Ya no encuentro las nubes de algodón, ni el sol baña mi panza. Todo lo
contrario, un frío singular me recorre todo el cuerpo;
la mullida alfombra en la que
hasta hace un rato retozaba ha dado paso a una gran incomodidad provocada por la
rigidez de las frías baldosas. Estoy
totalmente solo, no hay niños que me llamen, ni risas cristalinas de ésas que
quiebra el viento juguetón; me repliego en un rincón, y el único ruido que alcanzo a percibir es el de mi propia
respiración.
La noche ha caído; busco mi plato pero no puedo hallarlo por
ninguna parte… Aunque, ahora que lo pienso, ¡nunca he tenido plato!, solamente hambre
y frío, pero sobre todo miedo, mucho miedo. Recorro con la vista mi pelaje
maloliente debajo del cual los huesos se
van marcando más cada día, percibo que me duelen. Estoy condenado a vivir en un espacio muy pequeño
como guardián de una propiedad que nadie habita; todo ello por un puñado de
croquetas cada tercer día. ¡Ya no quiero estar solo en este lugar!

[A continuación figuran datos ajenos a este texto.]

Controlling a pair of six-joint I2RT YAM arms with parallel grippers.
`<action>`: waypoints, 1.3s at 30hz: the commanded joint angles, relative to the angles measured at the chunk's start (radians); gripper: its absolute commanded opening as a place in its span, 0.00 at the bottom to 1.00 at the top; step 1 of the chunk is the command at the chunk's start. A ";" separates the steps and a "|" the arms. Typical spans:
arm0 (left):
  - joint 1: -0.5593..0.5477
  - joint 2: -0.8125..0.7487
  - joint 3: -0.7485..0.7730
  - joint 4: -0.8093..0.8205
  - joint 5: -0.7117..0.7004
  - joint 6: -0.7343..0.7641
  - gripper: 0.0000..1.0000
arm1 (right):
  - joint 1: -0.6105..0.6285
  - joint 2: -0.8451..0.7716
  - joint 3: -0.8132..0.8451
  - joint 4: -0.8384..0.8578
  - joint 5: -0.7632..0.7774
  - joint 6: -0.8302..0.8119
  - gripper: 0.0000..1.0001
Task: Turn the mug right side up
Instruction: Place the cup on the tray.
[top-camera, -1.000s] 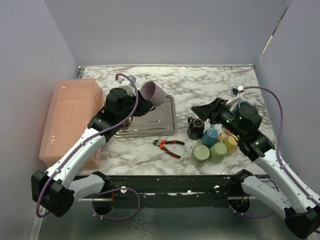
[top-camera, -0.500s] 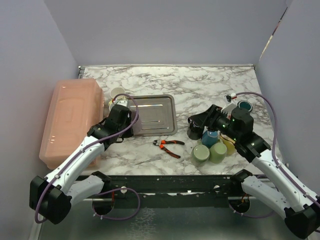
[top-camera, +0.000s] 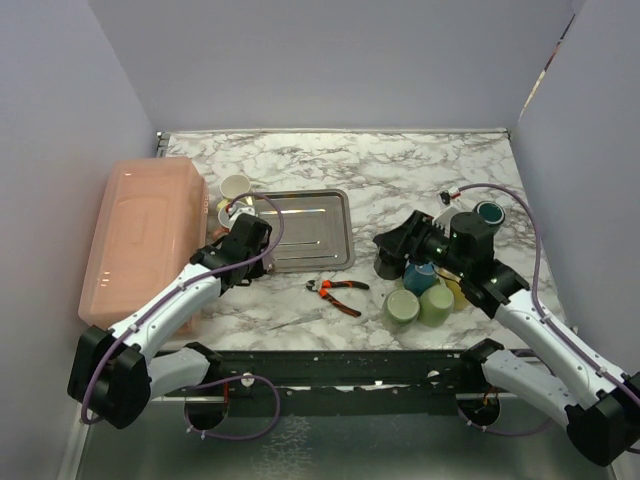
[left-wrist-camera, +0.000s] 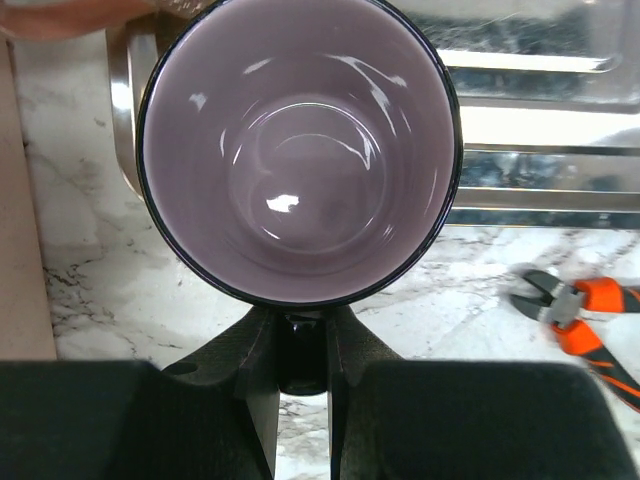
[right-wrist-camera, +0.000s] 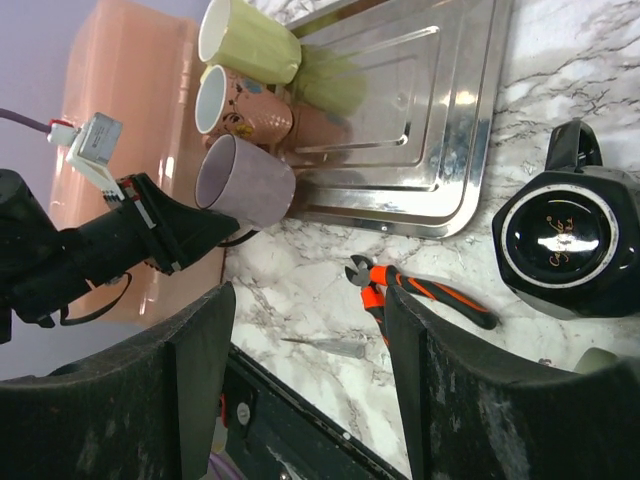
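Marbled surface (top-camera: 400, 170). Bears a pink bin (top-camera: 135, 230) at left, a steel tray (top-camera: 310, 225) midway, orange-handled cutters (top-camera: 338, 290) just before it, cups (top-camera: 402, 308) clustered right.

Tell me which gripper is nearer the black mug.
Right. The right gripper hovers close by the black mug, fingers open. The left gripper is well away, at the far side of the tray, shut on the lilac mug by its handle.

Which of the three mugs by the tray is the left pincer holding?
The lilac mug, its handle in the left pincer; the pink mug and yellow-green mug are untouched.
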 joint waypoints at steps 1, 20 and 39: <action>-0.002 0.017 -0.025 0.080 -0.094 -0.044 0.00 | -0.001 0.045 0.005 0.020 -0.047 0.003 0.65; -0.002 0.091 0.027 -0.012 -0.234 -0.112 0.41 | -0.001 0.067 0.012 0.011 -0.048 -0.006 0.65; 0.001 0.068 0.066 -0.212 -0.445 -0.217 0.51 | -0.001 0.036 -0.010 0.001 -0.053 -0.010 0.65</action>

Soy un perro que no tiene nombre, ni dueños,
ni amigos, al que nadie enseñó a dar la
pata o a rodarse sobre sí mismo, y que sigue vivo porque se aferra a los juegos
de su imaginación, lo que le permite, al menos por un rato, albergar la ilusión
de ser un perro de familia al que cuidan y quieren, que tiene una casa y
una cama; un plato, y mucho espacio donde correr y jugar…
Cada vez que puedo cierro los ojos, me aíslo y trato de
soñar, no importa que más delante, como
acaba de suceder, deba despertar a la realidad, descubrir de golpe, una vez más, que toda
aquella vida hermosa ha existido en mis sueños nada más.